A different sound makes its way through the electronic pulse in my ears. Someone breathing heavily, struggling to move. I turn to look down the stairs behind me, but can’t see anything. There is another flight of stairs at the end of the small hallway, this one leading up to the next floor. I run to the bottom step and look up. There’s an old lady struggling at the top, making it down one slow step at a time with frail-looking legs. I can see a walking stick on the floor at the top, abandoned. She has a cat carrier in each hand, and is fighting for control of them as the animals inside run around, terrified of all the noise.

What the hell is a woman so frail doing living up so high?

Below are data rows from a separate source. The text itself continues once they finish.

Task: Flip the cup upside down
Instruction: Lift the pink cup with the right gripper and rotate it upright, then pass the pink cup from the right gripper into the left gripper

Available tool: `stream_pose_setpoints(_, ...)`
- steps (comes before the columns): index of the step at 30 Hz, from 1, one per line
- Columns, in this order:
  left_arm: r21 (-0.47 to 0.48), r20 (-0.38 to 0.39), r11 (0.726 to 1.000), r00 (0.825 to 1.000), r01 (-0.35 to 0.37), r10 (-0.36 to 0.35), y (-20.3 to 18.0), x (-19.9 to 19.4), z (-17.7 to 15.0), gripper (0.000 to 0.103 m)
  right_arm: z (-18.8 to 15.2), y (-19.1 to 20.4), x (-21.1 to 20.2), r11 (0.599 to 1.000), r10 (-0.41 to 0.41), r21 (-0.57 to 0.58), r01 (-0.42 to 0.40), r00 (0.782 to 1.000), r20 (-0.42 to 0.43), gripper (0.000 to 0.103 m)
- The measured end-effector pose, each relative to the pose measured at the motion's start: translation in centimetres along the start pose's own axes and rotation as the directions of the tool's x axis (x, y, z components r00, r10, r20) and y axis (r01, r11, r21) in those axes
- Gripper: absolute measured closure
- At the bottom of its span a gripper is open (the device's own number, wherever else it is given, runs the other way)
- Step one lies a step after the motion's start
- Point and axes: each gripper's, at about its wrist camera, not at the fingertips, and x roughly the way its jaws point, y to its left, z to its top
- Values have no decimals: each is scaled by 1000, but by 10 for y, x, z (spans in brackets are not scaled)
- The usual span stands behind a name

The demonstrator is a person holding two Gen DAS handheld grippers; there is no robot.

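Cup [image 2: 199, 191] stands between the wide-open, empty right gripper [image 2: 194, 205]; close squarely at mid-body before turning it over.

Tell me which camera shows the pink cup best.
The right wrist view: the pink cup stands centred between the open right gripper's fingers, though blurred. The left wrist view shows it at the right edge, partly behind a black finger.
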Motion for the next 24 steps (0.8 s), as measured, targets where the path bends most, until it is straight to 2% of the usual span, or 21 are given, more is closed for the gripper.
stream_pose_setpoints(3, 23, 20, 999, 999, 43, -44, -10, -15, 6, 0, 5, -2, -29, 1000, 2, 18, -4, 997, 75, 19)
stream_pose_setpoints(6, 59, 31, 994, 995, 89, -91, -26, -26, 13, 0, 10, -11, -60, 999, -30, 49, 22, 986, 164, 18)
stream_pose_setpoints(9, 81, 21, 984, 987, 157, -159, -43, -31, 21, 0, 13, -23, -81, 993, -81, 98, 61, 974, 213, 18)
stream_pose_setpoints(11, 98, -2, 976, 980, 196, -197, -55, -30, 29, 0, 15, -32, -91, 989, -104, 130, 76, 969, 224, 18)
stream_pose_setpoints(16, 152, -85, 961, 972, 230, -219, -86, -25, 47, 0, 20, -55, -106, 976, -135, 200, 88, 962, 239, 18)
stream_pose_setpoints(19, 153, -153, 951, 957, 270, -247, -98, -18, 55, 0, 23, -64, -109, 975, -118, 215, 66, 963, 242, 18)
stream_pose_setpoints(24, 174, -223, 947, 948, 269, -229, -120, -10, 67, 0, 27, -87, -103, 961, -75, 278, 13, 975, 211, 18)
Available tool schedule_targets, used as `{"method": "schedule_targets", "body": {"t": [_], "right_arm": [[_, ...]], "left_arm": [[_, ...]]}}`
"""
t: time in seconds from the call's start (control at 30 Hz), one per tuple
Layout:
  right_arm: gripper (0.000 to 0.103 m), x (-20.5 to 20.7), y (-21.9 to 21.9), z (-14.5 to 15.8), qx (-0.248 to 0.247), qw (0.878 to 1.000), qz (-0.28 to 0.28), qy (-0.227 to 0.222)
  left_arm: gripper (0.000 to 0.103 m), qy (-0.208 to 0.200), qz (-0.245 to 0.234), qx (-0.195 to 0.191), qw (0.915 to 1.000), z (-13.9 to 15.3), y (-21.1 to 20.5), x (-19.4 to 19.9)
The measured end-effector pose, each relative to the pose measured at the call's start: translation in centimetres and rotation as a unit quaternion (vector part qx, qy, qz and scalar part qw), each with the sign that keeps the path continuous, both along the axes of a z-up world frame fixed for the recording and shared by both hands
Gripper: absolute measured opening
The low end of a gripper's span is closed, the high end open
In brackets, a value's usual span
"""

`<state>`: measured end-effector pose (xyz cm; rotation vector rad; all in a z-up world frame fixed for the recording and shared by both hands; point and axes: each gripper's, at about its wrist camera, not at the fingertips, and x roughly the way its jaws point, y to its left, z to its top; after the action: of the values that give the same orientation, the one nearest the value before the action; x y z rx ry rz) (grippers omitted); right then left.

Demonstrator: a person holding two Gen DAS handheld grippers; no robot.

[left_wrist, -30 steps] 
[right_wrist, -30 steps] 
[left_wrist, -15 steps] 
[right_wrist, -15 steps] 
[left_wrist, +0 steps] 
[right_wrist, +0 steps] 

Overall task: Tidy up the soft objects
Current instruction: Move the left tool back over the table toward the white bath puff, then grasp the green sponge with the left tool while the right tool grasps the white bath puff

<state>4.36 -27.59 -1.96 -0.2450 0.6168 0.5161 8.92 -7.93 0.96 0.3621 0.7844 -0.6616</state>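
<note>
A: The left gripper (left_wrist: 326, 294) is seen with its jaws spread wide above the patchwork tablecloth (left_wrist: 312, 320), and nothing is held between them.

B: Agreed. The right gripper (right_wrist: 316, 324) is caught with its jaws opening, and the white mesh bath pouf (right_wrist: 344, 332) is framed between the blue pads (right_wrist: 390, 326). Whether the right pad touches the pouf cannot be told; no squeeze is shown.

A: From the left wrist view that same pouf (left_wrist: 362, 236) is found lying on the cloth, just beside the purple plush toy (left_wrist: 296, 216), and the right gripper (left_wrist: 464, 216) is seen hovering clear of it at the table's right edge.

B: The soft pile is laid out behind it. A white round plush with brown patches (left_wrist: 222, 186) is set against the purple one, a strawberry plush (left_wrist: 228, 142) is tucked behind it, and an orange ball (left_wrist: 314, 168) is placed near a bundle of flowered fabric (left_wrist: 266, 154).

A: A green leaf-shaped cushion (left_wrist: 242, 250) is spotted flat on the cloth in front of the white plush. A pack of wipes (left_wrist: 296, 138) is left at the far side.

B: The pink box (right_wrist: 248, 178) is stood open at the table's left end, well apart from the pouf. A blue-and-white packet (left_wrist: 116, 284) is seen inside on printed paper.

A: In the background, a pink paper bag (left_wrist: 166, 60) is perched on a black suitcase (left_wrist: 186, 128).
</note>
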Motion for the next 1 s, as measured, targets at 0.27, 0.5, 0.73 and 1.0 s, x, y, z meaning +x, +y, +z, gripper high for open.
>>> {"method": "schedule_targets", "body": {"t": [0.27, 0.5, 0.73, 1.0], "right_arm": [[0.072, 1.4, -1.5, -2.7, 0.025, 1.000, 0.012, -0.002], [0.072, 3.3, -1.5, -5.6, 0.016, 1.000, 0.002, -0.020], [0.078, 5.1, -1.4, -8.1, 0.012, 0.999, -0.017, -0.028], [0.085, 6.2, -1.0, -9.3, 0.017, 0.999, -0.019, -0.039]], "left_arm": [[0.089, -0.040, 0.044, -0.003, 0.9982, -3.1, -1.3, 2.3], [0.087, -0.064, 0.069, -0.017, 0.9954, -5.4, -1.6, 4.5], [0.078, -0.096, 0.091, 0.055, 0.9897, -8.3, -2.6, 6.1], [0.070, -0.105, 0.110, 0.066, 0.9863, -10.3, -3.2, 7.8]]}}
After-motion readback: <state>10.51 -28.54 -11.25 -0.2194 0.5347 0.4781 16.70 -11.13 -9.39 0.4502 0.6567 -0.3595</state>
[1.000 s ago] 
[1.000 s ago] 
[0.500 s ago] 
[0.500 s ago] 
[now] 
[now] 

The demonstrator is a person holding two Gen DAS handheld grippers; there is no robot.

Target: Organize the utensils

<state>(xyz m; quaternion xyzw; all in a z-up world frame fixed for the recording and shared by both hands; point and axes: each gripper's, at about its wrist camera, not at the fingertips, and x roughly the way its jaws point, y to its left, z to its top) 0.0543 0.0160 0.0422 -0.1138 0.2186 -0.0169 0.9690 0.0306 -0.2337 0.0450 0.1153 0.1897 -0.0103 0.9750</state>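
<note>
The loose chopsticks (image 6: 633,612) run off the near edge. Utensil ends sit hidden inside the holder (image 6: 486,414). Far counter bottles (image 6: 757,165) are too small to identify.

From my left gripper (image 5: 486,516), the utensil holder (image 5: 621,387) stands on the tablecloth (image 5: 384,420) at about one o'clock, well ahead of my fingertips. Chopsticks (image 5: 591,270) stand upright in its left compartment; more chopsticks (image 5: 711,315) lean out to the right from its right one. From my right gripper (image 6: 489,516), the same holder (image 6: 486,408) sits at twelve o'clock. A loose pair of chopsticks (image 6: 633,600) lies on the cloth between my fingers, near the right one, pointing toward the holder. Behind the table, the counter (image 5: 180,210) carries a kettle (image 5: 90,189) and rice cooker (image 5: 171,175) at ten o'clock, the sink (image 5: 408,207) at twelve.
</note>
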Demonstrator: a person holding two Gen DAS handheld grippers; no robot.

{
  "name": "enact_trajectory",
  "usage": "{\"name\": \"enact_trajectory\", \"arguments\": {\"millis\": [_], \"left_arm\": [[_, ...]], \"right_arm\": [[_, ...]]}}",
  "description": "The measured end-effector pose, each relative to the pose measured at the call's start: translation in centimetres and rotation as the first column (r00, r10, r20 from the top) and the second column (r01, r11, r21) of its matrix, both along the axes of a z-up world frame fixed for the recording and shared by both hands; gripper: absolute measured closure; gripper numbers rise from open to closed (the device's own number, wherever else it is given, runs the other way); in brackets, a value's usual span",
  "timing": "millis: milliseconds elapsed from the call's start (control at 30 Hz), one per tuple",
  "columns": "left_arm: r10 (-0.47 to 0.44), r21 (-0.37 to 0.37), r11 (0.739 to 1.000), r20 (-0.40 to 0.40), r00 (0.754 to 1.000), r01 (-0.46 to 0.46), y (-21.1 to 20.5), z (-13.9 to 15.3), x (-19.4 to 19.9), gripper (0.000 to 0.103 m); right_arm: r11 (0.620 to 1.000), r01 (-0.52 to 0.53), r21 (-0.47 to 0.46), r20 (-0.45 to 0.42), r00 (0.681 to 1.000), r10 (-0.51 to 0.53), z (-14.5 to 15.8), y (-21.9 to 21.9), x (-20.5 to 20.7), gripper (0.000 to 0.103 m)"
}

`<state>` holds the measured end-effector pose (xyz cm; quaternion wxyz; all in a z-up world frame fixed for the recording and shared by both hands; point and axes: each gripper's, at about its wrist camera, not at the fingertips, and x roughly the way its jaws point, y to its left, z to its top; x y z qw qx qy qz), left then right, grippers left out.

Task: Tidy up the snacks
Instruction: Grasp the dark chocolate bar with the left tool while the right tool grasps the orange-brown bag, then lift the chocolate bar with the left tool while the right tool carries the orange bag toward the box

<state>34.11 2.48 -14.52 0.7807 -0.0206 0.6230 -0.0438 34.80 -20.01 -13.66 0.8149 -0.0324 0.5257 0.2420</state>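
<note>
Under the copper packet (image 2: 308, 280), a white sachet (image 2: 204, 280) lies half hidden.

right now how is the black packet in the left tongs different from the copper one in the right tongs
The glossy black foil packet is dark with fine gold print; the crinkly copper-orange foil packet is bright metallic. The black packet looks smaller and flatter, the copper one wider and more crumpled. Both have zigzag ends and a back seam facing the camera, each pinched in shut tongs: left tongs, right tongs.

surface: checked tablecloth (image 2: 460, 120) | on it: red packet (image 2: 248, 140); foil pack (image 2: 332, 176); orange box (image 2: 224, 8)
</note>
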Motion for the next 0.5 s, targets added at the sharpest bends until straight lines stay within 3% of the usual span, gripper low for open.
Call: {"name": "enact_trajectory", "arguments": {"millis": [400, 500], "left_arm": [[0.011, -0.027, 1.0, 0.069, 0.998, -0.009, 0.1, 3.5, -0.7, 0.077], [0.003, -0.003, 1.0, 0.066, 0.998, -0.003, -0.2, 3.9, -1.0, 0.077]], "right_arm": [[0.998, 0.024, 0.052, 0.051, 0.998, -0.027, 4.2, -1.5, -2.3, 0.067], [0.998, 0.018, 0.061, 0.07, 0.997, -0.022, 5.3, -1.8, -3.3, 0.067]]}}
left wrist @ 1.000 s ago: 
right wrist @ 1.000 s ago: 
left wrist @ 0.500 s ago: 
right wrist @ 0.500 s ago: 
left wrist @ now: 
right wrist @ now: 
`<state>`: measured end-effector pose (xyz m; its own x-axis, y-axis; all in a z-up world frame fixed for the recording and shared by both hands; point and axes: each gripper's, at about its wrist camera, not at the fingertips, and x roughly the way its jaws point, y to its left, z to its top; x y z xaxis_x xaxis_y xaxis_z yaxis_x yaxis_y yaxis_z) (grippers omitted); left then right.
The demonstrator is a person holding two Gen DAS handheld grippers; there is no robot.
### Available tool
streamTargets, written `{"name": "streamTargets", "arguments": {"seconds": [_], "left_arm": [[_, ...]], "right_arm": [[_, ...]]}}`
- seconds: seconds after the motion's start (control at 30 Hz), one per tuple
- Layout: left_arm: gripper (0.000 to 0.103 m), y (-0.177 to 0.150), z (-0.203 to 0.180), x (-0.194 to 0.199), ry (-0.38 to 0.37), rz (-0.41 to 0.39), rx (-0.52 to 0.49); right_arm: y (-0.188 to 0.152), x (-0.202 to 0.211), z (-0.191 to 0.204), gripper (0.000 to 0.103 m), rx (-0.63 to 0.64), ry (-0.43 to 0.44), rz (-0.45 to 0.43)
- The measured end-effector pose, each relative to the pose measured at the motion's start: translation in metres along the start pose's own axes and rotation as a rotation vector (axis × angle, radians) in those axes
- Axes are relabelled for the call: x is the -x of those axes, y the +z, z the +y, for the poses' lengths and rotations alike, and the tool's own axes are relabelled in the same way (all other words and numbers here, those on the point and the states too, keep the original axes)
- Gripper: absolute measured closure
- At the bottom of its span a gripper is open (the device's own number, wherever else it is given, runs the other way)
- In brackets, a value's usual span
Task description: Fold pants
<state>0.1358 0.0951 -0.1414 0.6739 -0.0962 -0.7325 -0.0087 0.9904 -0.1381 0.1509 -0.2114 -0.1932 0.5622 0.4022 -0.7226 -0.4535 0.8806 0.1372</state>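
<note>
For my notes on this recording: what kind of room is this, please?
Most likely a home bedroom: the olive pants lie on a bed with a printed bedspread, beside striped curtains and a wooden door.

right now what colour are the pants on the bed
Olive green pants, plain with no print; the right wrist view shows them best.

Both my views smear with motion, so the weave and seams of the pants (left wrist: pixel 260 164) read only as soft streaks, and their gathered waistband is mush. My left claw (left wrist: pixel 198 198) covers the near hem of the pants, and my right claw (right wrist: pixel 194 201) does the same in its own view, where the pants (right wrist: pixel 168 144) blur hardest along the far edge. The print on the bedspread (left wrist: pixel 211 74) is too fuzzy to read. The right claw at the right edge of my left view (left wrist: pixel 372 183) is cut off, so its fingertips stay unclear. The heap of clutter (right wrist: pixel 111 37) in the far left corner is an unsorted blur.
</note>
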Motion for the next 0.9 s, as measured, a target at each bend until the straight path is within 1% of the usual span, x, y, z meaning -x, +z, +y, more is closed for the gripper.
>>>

I head up to her, taking the steps two at a time. I start to talk, but she looks at me with a firm squint and shakes her head. ‘Deaf as a post,’ she shouts. ‘Need my kids.’

It takes me a second to realise she’s meaning the cats.

Right.

Okay.

I smile at her and take both carriers, one in each hand. The animals are heavy, and not at all happy about any single part of the current situation. They’re threatening to pull my hands clean off at my wrists, so I don’t know how she was managing. I stick out my elbow, and she takes the hint, looping her arm through mine. I guide her down to the ground floor, taking each step slowly, but quicker than she was managing on her own.

As we hit the lobby, the firemen are coming in. They step aside to let us out, then run up the stairs, shouting out commands and calling for anyone left in the building. There are cops outside. I hand the two carriers back to the woman with a smile, then slip away into the crowd.

Okay.

I’ve killed two people, disposed of three bodies, and torched an apartment.